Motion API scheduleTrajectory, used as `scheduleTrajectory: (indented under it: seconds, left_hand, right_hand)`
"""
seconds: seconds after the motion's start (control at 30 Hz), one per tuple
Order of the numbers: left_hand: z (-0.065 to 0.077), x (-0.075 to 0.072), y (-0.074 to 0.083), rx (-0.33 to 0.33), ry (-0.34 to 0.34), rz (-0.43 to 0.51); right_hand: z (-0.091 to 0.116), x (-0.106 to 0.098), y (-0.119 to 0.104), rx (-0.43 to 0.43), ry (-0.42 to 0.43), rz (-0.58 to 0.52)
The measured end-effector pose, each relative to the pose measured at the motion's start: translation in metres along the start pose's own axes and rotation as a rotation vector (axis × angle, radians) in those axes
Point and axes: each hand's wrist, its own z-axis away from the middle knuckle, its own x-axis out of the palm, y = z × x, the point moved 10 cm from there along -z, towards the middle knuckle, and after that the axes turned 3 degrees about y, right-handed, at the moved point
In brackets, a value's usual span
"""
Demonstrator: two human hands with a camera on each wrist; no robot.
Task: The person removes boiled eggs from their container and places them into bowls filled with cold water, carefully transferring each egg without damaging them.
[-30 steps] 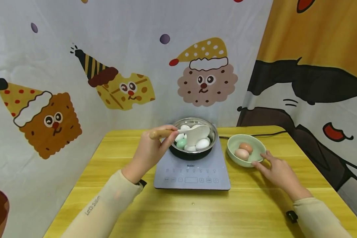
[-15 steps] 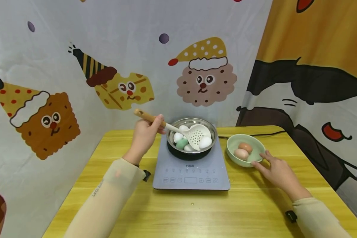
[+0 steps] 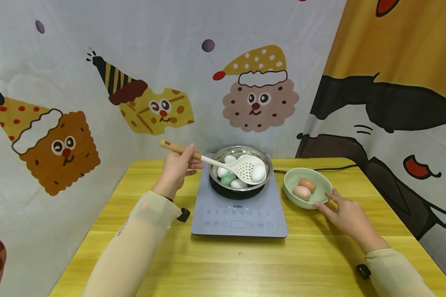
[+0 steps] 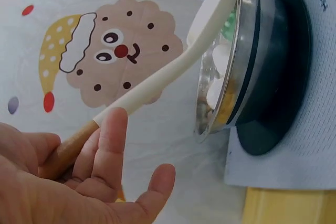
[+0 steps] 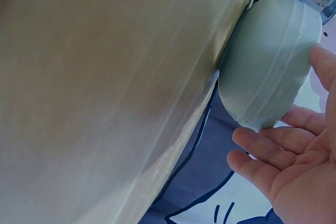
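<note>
My left hand [image 3: 175, 170] grips the wooden handle of a slotted spoon [image 3: 243, 169], whose white perforated head sits inside a steel pot [image 3: 212, 159]. A white egg [image 3: 258, 173] lies on the spoon's head. Around it in the pot are several more white eggs and one green egg [image 3: 228, 178]. In the left wrist view, some fingers [image 4: 110, 153] of this hand extend away from the handle. My right hand [image 3: 351, 216] holds the near right rim of a light green bowl [image 3: 321, 187], thumb [image 5: 325, 66] against its wall. Two brownish eggs [image 3: 302, 192] lie in that bowl.
Under the pot is a grey induction cooker [image 3: 239, 225] with a touch panel. Its black cable [image 3: 336, 168] runs behind the bowl along the back of the wooden table [image 3: 208, 268]. A printed cartoon curtain [image 3: 152, 41] hangs right behind the table.
The left hand has moved left and turned the spoon, so its head now lies flatter, perforations showing, with a white egg on it. The right hand stays at the bowl.
</note>
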Motion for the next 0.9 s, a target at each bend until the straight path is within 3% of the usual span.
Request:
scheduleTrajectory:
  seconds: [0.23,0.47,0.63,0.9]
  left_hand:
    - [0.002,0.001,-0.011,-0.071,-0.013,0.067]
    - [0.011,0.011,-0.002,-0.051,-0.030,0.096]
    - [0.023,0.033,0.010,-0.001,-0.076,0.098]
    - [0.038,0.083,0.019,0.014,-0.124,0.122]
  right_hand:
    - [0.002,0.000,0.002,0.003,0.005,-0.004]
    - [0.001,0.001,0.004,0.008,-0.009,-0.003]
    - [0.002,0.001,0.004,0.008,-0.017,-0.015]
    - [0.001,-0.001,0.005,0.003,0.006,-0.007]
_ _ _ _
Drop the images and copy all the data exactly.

Motion API scheduleTrajectory, used as `scheduleTrajectory: (indented under it: seconds, left_hand, right_hand)`
"""
seconds: seconds after the motion's start (control at 30 Hz), one per tuple
Order of the numbers: left_hand: z (-0.065 to 0.077), x (-0.075 to 0.072), y (-0.074 to 0.083), rx (-0.33 to 0.33), ry (-0.34 to 0.34), rz (-0.43 to 0.51); right_hand: z (-0.091 to 0.116), x (-0.106 to 0.098), y (-0.119 to 0.104), rx (-0.43 to 0.43), ry (-0.42 to 0.43), rz (-0.58 to 0.52)
The measured end-effector pose, each relative to the pose measured at the motion's start: translation in metres along the start pose's own axes and rotation as a rotation vector (axis × angle, radians) in those axes
Point and axes: each hand's wrist, its own z-axis away from the middle knuckle, its own x-axis out of the palm, y = z × x, the point moved 10 cm from there along -z, towards the middle knuckle, and after that the axes turned 3 degrees about y, right-handed, at the moved point
In brackets, a value's usual span
"""
Demonstrator: two human hands with a camera on each wrist; no robot.
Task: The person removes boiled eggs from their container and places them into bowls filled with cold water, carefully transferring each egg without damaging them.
[-30 steps] 
[-15 steps] 
[+0 steps] 
[+0 steps] 
[+0 steps] 
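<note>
My left hand [image 3: 175, 170] grips the wooden handle of a slotted spoon [image 3: 243, 169], whose white perforated head sits inside a steel pot [image 3: 212, 159]. A white egg [image 3: 258, 173] lies on the spoon's head. Around it in the pot are several more white eggs and one green egg [image 3: 228, 178]. In the left wrist view, some fingers [image 4: 110, 153] of this hand extend away from the handle. My right hand [image 3: 351, 216] holds the near right rim of a light green bowl [image 3: 321, 187], thumb [image 5: 325, 66] against its wall. Two brownish eggs [image 3: 302, 192] lie in that bowl.
Under the pot is a grey induction cooker [image 3: 239, 225] with a touch panel. Its black cable [image 3: 336, 168] runs behind the bowl along the back of the wooden table [image 3: 208, 268]. A printed cartoon curtain [image 3: 152, 41] hangs right behind the table.
The left hand has moved left and turned the spoon, so its head now lies flatter, perforations showing, with a white egg on it. The right hand stays at the bowl.
</note>
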Motion for the next 0.9 s, a target at each bend until the straight path is within 3% of the usual span.
Request:
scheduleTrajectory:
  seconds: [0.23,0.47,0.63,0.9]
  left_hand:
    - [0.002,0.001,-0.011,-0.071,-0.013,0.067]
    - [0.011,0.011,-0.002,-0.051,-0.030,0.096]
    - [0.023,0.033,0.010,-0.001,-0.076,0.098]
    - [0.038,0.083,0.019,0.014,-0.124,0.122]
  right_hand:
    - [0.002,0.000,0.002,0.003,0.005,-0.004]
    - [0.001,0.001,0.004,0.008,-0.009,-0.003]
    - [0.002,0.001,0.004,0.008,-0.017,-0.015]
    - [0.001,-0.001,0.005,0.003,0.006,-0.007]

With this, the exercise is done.